:: Exercise prompt ::
Reproduce all records verbatim.

Data extracted from a collection:
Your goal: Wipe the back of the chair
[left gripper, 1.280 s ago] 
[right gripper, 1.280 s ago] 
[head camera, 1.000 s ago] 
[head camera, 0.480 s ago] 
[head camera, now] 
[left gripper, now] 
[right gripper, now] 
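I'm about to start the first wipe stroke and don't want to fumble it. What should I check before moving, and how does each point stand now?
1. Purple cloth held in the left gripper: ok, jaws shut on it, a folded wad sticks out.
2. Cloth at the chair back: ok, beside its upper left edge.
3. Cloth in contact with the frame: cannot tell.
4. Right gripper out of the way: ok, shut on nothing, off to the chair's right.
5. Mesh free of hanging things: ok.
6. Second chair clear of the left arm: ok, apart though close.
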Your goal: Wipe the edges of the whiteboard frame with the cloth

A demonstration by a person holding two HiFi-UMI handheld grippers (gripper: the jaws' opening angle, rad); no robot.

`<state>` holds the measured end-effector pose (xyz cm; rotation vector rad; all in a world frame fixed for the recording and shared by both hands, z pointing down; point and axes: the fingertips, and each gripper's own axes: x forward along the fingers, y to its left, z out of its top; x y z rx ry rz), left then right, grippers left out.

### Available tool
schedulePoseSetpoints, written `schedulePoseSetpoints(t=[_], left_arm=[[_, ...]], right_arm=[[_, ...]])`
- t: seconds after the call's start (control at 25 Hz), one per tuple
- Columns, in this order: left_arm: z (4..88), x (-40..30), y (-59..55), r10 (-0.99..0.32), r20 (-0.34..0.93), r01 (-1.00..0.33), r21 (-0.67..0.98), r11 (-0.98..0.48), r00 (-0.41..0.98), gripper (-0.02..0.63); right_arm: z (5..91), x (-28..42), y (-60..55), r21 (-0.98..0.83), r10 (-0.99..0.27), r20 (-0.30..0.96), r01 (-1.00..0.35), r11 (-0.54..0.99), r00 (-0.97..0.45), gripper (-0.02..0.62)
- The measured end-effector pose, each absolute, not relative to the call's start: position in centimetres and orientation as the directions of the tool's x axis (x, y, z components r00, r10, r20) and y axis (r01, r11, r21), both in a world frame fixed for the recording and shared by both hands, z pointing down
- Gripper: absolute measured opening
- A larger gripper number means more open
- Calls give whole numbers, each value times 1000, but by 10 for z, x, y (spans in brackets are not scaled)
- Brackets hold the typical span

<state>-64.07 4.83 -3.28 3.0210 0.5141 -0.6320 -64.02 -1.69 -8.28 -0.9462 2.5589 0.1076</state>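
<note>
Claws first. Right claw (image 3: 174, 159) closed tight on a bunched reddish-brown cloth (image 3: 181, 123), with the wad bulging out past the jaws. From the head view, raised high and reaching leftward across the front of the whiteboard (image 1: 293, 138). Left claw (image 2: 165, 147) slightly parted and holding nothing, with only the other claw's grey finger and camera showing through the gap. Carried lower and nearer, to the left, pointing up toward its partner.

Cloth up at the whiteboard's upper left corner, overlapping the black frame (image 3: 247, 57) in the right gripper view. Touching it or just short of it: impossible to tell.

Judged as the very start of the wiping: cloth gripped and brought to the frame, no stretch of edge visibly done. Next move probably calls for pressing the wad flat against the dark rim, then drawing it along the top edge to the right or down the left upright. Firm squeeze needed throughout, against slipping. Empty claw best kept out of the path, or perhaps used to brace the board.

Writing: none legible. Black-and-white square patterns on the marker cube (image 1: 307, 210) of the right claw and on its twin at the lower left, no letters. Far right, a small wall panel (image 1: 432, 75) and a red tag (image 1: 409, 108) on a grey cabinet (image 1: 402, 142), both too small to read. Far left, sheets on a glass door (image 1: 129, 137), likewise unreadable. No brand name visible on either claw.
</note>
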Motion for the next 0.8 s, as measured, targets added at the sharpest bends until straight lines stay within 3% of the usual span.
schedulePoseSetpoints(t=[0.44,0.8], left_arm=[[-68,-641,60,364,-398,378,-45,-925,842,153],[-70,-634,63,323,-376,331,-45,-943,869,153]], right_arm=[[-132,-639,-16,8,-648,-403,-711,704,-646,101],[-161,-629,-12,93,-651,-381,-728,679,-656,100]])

:: Response ::
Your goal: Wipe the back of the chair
[left gripper, 1.280 s ago] 
[right gripper, 1.280 s ago] 
[head camera, 1.000 s ago] 
[head camera, 0.480 s ago] 
[head camera, now] 
[left gripper, now] 
[right gripper, now] 
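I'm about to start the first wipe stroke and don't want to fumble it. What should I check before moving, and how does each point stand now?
1. Purple cloth held in the left gripper: ok, jaws shut on it, a folded wad sticks out.
2. Cloth at the chair back: ok, beside its upper left edge.
3. Cloth in contact with the frame: cannot tell.
4. Right gripper out of the way: ok, shut on nothing, off to the chair's right.
5. Mesh free of hanging things: ok.
6. Second chair clear of the left arm: ok, apart though close.
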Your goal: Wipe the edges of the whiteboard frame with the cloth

A demonstration by a person holding two HiFi-UMI handheld grippers (gripper: the jaws' opening angle, rad); no robot.

`<state>` holds the measured end-effector pose (xyz cm; rotation vector rad; all in a world frame fixed for the recording and shared by both hands, z pointing down; point and axes: the fingertips, and each gripper's own axes: x forward along the fingers, y to its left, z out of its top; x y z rx ry rz), left then right, grippers left out.

### Available tool
schedulePoseSetpoints, written `schedulePoseSetpoints(t=[_], left_arm=[[_, ...]], right_arm=[[_, ...]])`
- t: seconds after the call's start (control at 25 Hz), one per tuple
- Columns, in this order: left_arm: z (4..88), x (-40..30), y (-59..55), r10 (-0.99..0.32), r20 (-0.34..0.93), r01 (-1.00..0.33), r21 (-0.67..0.98), r11 (-0.98..0.48), r00 (-0.41..0.98), gripper (-0.02..0.63); right_arm: z (5..91), x (-28..42), y (-60..55), r21 (-0.98..0.83), r10 (-0.99..0.27), r20 (-0.30..0.96), r01 (-1.00..0.35), r11 (-0.54..0.99), r00 (-0.97..0.45), gripper (-0.02..0.62)
- The measured end-effector pose, each absolute, not relative to the call's start: position in centimetres and orientation as the directions of the tool's x axis (x, y, z components r00, r10, r20) and y axis (r01, r11, r21), both in a world frame fixed for the recording and shared by both hands, z pointing down
- Gripper: absolute measured opening
- A larger gripper number means more open
- Calls give whole numbers, each value times 1000, but by 10 for z, x, y (spans in brackets are not scaled)
- Brackets hold the typical span

<state>-64.07 4.83 -3.28 3.0210 0.5141 -0.6320 -64.02 -1.69 -8.28 -0.9462 2.5589 0.1076</state>
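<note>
Claws first. Right claw (image 3: 174, 159) closed tight on a bunched reddish-brown cloth (image 3: 181, 123), with the wad bulging out past the jaws. From the head view, raised high and reaching leftward across the front of the whiteboard (image 1: 293, 138). Left claw (image 2: 165, 147) slightly parted and holding nothing, with only the other claw's grey finger and camera showing through the gap. Carried lower and nearer, to the left, pointing up toward its partner.

Cloth up at the whiteboard's upper left corner, overlapping the black frame (image 3: 247, 57) in the right gripper view. Touching it or just short of it: impossible to tell.

Judged as the very start of the wiping: cloth gripped and brought to the frame, no stretch of edge visibly done. Next move probably calls for pressing the wad flat against the dark rim, then drawing it along the top edge to the right or down the left upright. Firm squeeze needed throughout, against slipping. Empty claw best kept out of the path, or perhaps used to brace the board.

Writing: none legible. Black-and-white square patterns on the marker cube (image 1: 307, 210) of the right claw and on its twin at the lower left, no letters. Far right, a small wall panel (image 1: 432, 75) and a red tag (image 1: 409, 108) on a grey cabinet (image 1: 402, 142), both too small to read. Far left, sheets on a glass door (image 1: 129, 137), likewise unreadable. No brand name visible on either claw.
</note>
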Motion for the next 0.8 s, as measured, targets added at the sharpest bends until straight lines stay within 3% of the usual span.
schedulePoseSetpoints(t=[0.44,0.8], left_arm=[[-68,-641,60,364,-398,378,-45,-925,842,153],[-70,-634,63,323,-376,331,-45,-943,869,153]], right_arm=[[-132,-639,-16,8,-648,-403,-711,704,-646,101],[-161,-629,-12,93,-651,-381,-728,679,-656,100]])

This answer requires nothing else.